## Material for this exercise
◇ ◇ ◇ ◇ ◇ ◇ ◇

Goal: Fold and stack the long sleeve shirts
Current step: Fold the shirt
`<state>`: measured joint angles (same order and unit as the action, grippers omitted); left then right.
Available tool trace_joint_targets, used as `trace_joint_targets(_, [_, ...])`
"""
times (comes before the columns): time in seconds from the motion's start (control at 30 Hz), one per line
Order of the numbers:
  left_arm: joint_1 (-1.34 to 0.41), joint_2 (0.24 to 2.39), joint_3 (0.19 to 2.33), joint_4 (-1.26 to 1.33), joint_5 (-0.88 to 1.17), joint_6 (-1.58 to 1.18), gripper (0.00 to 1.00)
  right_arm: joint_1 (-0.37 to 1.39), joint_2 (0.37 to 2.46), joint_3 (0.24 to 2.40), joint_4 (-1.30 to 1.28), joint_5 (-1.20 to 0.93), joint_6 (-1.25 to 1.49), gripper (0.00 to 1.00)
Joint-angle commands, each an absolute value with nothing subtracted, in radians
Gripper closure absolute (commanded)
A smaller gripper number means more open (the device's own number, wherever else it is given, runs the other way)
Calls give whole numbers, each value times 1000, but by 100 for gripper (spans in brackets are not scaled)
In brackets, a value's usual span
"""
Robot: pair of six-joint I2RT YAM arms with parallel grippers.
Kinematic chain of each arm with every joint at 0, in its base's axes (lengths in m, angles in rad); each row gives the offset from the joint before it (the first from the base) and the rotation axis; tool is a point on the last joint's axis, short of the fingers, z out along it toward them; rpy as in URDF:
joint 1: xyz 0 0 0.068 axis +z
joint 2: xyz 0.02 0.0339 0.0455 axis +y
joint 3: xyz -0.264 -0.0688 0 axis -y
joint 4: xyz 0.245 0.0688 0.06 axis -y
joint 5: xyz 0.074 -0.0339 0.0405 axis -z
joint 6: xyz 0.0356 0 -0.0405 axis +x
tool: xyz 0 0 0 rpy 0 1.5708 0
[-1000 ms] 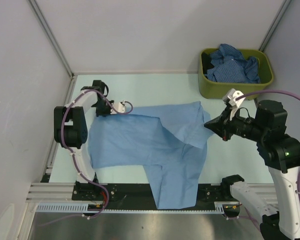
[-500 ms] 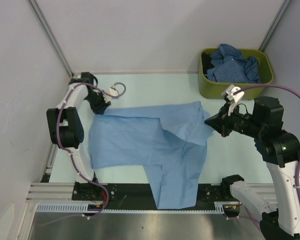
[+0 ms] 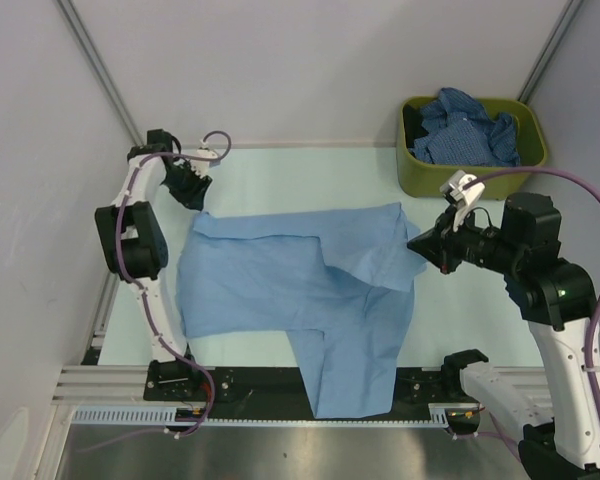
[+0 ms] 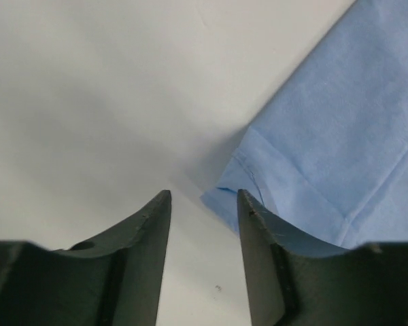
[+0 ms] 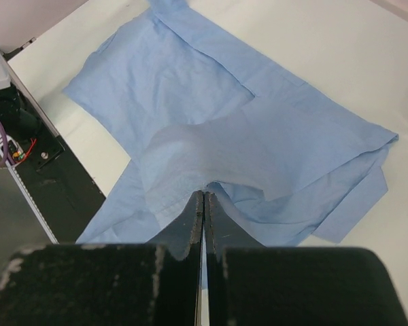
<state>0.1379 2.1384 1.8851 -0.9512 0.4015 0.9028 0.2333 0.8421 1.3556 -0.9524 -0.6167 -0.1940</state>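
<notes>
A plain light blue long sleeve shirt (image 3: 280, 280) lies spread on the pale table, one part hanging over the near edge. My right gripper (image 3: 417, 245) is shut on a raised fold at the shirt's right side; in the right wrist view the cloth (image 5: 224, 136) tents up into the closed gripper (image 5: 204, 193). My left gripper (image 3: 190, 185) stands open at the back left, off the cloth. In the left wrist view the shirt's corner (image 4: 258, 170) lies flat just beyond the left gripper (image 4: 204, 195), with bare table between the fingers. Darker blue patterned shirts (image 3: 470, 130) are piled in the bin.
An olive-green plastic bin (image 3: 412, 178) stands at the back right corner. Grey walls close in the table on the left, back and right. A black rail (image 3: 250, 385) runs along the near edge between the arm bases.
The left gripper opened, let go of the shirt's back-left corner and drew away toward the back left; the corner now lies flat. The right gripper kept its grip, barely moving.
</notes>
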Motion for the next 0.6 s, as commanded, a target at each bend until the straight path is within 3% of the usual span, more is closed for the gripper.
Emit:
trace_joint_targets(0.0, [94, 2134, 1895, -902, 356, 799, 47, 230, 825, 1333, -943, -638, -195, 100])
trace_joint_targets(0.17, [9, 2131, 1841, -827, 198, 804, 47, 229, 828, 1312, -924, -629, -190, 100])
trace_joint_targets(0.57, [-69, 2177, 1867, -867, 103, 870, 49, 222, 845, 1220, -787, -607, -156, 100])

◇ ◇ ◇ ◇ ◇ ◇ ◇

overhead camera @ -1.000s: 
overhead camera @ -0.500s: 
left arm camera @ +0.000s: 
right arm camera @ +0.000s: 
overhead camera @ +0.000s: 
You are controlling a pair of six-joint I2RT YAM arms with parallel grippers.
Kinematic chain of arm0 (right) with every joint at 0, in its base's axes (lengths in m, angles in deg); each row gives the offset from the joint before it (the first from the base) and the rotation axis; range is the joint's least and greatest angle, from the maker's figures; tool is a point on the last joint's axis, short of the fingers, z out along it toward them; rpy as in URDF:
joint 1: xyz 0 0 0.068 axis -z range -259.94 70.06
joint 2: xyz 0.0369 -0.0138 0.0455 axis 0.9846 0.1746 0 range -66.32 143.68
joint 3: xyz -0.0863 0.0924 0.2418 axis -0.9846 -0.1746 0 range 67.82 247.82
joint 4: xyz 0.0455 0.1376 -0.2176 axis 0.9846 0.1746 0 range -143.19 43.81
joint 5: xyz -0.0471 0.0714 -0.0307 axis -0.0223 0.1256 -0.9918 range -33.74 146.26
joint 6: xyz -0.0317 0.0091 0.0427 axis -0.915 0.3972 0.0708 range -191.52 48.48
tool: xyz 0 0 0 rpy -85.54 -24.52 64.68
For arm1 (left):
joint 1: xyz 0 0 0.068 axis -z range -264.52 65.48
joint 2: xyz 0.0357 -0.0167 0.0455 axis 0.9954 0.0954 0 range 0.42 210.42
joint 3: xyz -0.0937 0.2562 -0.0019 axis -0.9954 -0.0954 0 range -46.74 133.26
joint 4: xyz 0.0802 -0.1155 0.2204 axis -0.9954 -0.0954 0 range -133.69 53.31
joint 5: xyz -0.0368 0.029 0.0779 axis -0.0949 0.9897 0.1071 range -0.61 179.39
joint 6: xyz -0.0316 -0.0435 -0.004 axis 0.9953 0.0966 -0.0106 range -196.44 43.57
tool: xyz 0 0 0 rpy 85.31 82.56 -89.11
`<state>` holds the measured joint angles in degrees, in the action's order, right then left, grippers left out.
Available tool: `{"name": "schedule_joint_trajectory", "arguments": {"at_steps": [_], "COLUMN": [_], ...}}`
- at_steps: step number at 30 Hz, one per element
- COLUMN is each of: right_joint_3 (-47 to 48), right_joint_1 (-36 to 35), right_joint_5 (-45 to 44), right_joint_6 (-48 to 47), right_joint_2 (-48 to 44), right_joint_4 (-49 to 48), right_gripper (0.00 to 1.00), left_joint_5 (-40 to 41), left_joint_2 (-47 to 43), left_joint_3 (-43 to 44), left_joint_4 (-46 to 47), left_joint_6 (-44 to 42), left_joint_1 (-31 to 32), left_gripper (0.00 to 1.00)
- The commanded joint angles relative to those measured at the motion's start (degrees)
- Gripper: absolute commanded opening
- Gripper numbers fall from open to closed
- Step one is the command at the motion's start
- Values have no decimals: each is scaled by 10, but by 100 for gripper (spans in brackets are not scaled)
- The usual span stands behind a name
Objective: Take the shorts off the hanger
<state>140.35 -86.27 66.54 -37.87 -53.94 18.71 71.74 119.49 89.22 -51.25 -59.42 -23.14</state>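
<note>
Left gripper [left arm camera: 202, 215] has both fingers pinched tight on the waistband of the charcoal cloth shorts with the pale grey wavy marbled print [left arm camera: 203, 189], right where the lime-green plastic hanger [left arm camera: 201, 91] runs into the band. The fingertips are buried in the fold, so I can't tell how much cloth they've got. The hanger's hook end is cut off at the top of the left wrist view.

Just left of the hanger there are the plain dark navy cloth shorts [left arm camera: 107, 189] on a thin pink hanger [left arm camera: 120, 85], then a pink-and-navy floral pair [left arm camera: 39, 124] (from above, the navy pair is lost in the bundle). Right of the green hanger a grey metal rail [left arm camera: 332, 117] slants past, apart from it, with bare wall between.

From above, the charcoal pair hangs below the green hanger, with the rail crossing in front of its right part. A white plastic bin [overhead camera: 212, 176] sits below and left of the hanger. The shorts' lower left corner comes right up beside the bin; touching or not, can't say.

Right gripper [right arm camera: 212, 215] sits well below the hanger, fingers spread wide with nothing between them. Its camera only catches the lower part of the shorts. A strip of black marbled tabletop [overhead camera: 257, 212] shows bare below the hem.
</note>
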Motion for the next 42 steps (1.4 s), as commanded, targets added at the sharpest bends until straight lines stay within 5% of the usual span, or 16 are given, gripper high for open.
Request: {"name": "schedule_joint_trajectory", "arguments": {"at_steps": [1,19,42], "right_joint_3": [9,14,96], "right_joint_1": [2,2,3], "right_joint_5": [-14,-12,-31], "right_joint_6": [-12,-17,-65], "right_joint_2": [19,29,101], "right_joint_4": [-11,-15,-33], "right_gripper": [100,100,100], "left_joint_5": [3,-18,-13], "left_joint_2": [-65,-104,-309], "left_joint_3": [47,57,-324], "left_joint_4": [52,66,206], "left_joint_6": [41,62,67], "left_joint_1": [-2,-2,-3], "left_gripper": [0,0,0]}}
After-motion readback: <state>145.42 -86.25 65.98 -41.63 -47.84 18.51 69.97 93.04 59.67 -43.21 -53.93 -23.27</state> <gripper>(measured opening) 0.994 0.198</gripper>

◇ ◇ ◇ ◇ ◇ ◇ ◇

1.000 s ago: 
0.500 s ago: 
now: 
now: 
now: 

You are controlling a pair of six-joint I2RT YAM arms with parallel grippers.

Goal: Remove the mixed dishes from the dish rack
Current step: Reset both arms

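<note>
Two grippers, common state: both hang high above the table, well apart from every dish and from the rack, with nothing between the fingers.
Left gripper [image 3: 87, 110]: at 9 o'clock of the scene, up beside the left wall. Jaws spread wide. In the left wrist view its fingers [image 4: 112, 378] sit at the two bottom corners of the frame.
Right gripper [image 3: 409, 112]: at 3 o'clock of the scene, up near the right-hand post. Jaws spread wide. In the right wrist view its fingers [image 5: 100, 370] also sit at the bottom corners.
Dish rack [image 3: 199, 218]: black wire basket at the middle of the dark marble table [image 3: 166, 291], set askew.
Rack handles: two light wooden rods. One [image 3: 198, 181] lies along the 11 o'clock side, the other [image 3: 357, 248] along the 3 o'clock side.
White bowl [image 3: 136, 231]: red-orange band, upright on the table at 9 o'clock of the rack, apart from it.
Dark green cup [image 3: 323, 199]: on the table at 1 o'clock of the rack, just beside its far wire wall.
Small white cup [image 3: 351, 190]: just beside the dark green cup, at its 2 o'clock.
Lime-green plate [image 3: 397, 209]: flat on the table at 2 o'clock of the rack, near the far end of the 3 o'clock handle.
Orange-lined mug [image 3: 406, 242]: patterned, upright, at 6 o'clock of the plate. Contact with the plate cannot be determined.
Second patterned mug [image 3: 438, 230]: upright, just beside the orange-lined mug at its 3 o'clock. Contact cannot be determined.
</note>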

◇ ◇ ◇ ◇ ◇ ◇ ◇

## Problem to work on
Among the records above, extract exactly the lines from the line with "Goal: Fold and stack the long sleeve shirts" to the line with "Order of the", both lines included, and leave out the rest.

## Response
Goal: Fold and stack the long sleeve shirts
Current step: Fold the shirt
`<state>`: measured joint angles (same order and unit as the action, grippers omitted); left then right.
Available tool trace_joint_targets, used as `trace_joint_targets(_, [_, ...])`
"""
times (comes before the columns): time in seconds from the motion's start (control at 30 Hz), one per line
Order of the numbers:

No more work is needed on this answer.